I used a resin on my homemade background and it was good four years.
No harm in trying. I would first clean the rock with a detergent and make sure it's dried out, than preferably dip it in the resin. I would use a two component resin.
Ed


----------



## scolley (Apr 4, 2004)

Hey Buck - if you want to get some replacement stones, I had a nice conversation today with a gent by the name of Warren at Berkshire Stone in Winsted CT, 860 379-2431. It appears that they keep a lot of stone on hand, pre-tested for being inert in water. They also have chemicals on hand to test, which they will do to stone customers bring in, apparently gratis. I heard this and thought of you.

But the reason why called in the first place was to get some stone cut. For instance, if you wanted to use a nice rounded Connecticut granite rock, but position it as though it was in a stream bed, you' want to cut off the bottom half (as if submerged in sand) and maybe even cut off the back half so you can set it flush with your back tank wall. They've got a reasonable hourly rate if you ever want to go in on some cutting! I plan on getting some done this spring. You could get your rocks tested while your were there!

Let me know if you're interested.


----------



## Buck (Oct 13, 2002)

Thats some great info Steve. Having stones cut specifically for a scape is a good way to save room in the tank. Lets face it, every stone we add displaces that much more water. I liked the stones that I had but they could have definately used a cut. The stone's only have veins of some mineral running through them that my tank didnt like but if I could minimize the amount of stone to get a look I would also minimize the buffering. 
That water safe stone they keep on hand must be for doing water garden walls and the like . I would be interested to see the coloring and type. 
Now that you mention it, there is a place a few miles down the road from me that cuts granite but I never thought to ask if they could do similar services as you are mentioning.
How far is that place from you, I never heard of Winsted,CT . I'll have to check it out on a map. roud:


----------



## scolley (Apr 4, 2004)

I've never heard of Winsted either. You've probably checked a map and seen that it's about 10 miles north of Torrington, which would be 50 minutes or so for me. I assume something similar for you...

They list themselves as a "stone fabrication and supply" place. Sounded like just the ticket to me! :wink: These guys were really friendly on the phone, and charge a flat rate of $75/hr for whatever cuts you want. That is unless they have to whip out the "BIG saw", 40" across, which bumps it to $125. I told him I'd be surprised if I wanted anything cut that had any dimension greater than 20-24", and he said that's all "little saw" stuff.

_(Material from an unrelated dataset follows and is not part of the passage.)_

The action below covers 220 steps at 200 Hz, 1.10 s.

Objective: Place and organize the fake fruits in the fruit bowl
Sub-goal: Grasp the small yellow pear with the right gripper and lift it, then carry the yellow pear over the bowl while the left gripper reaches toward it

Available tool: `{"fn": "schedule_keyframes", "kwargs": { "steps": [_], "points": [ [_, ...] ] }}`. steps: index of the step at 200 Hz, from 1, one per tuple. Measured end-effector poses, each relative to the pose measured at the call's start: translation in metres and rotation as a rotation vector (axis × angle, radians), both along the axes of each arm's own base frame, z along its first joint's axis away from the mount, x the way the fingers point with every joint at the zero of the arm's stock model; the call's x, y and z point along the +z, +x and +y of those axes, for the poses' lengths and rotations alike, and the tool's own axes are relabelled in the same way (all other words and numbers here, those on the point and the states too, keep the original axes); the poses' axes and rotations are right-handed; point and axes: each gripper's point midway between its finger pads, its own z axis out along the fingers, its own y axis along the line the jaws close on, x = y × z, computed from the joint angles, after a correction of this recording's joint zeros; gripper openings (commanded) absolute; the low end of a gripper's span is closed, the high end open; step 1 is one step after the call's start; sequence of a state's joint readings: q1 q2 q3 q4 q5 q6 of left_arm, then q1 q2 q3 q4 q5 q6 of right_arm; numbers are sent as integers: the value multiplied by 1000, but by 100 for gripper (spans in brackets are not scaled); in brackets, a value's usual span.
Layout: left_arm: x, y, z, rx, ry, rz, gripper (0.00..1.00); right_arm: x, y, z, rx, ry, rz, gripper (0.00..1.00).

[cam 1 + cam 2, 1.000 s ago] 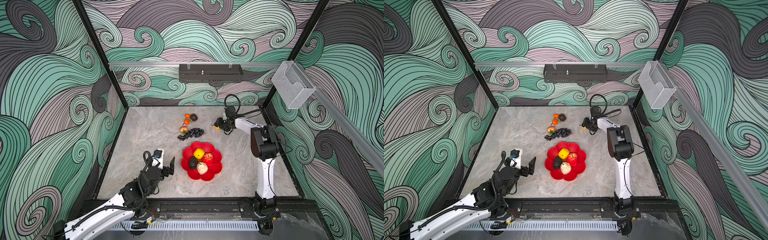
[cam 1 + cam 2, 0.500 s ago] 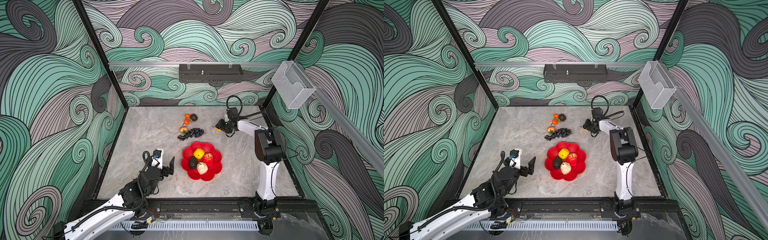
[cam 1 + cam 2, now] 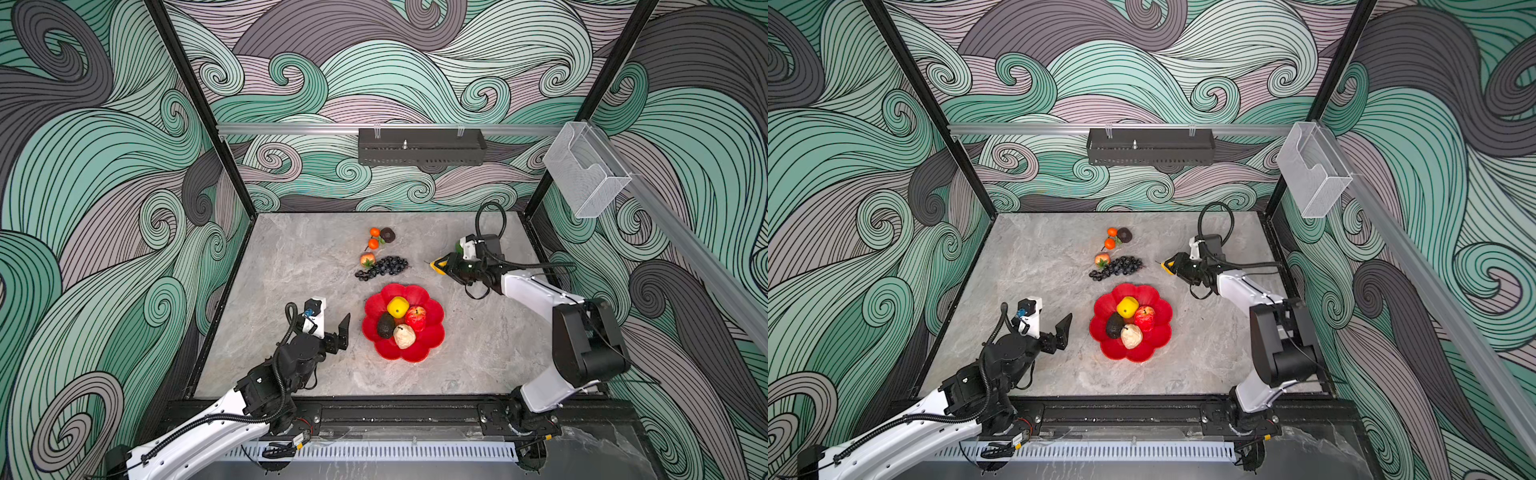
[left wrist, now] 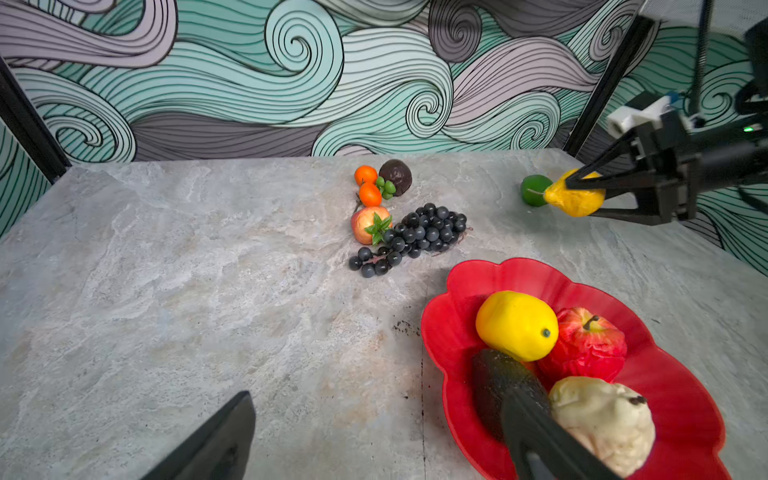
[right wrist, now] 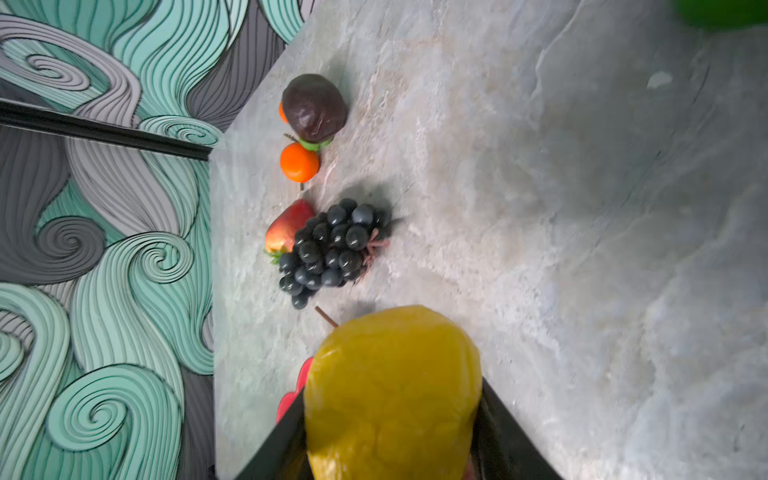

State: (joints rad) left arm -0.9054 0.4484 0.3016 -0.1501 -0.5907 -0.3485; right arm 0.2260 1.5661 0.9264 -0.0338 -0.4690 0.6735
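Right gripper is clamping the yellow pear between its two fingers. I am reading the pear as lifted off the grey table, out past the fruit bowl on its far-right side and well apart from the rim. The green lime is lying on the table just behind that pear, farther again from the bowl.

Left gripper is hanging with its fingers spread wide and nothing between them, just off the bowl's left rim. In both top views I am seeing a gap between the nearer finger and the rim.

Four fruits are sitting bunched together in the bowl:
- lemon toward the far side
- red apple touching the lemon on the right
- avocado on the left
- cream pear on the near side

Beyond the bowl's far rim the black grape bunch is lying nearest, apart from the rim, with a strawberry-like piece touching its left end. Farther out from the bowl, two tangerines and a dark round fruit are clustering close together
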Motion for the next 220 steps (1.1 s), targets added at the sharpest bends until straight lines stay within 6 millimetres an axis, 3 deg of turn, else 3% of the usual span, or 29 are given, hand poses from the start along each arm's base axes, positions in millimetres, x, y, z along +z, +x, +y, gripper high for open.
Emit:
{"fn": "schedule_keyframes", "kwargs": {
  "steps": [23, 67, 105, 142, 220],
  "points": [
    [6, 5, -14, 4, -56, 73, 90, 14, -28, 11, 33, 65, -38, 49],
    [37, 18, -61, -46, -219, 191, 83, 25, -80, 37, 90, 170, -92, 49],
    [45, 23, -97, -94, -360, 295, 79, 49, -115, 56, 137, 219, -199, 50],
    [51, 27, -129, -141, -457, 379, 71, 73, -131, 54, 117, 254, -315, 51],
    [60, 39, -186, -255, -546, 468, 53, 86, -152, 47, 84, 281, -402, 52]
  ]
}}
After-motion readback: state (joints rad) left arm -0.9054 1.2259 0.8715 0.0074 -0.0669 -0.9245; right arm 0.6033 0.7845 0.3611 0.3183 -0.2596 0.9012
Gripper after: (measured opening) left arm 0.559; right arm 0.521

I'm assuming any "stone fabricator" is going to be able to whip through quite a few cuts in an hour, so I'm planning on getting some stone cut. If you find a place cheaper (like the guys near you), or you want to go in on this, pls let me know.

We also have a moderator in Waterbury right? Marcel? This would be really close to him, were he interested!

Sorry about the ramble, but one final point...

If you look at Amano's stuff, you'll find a lot of his tanks look a lot bigger than they really are. He makes great use of reflection. And one way he fools the eye is to have a stone with a flat side (and bottom) up against a side or back of the tank. If the stone has the right curve (say a sphere quartered) then the reflection shows half a sphere, or to the imagination's eye, a whole stone buried in the silt. He's a clever guy, but a little time with a stone cutter is probably a good way to start giving him a run for his money!


----------



## Buck (Oct 13, 2002)

75$ an hour ? I am in the wrong business Steve... LOL
I will check this week with the place up the road and see what they offer for services. I would be interested in something like this though to see what they have to offer for stone. I am sure they have some bite size pieces of stuff they have allready cut for sale.
Amano is probably the best at stone use and I am sure he does something similar to get the looks ge gets. roud:


----------



## all4funwfish (Jan 18, 2004)

nothing is really a mistake until something dies...until then its all fun and games


----------



## bastalker (Dec 8, 2004)

Hey Buck, The Getty Granite Co. is right there at Salem 4 corners. I gave em a call, an looks like it is a $75 minimum for cuttin stones. I dont think it would be anymore than that to cut aquarium rocks to put in the corners an what not like Scolly mentioned. The # is 859-2972 if ya want to inquire..

I really like that idea !! would give the aquarium some great depth IMO..I think that it might be a little closer to you also Scolly. 

BTW, awsome tank!! roud: It will be a pleasure takin residence under your
wing sorta speaking. :wink:


----------



## Buck (Oct 13, 2002)

Thats the place Mark!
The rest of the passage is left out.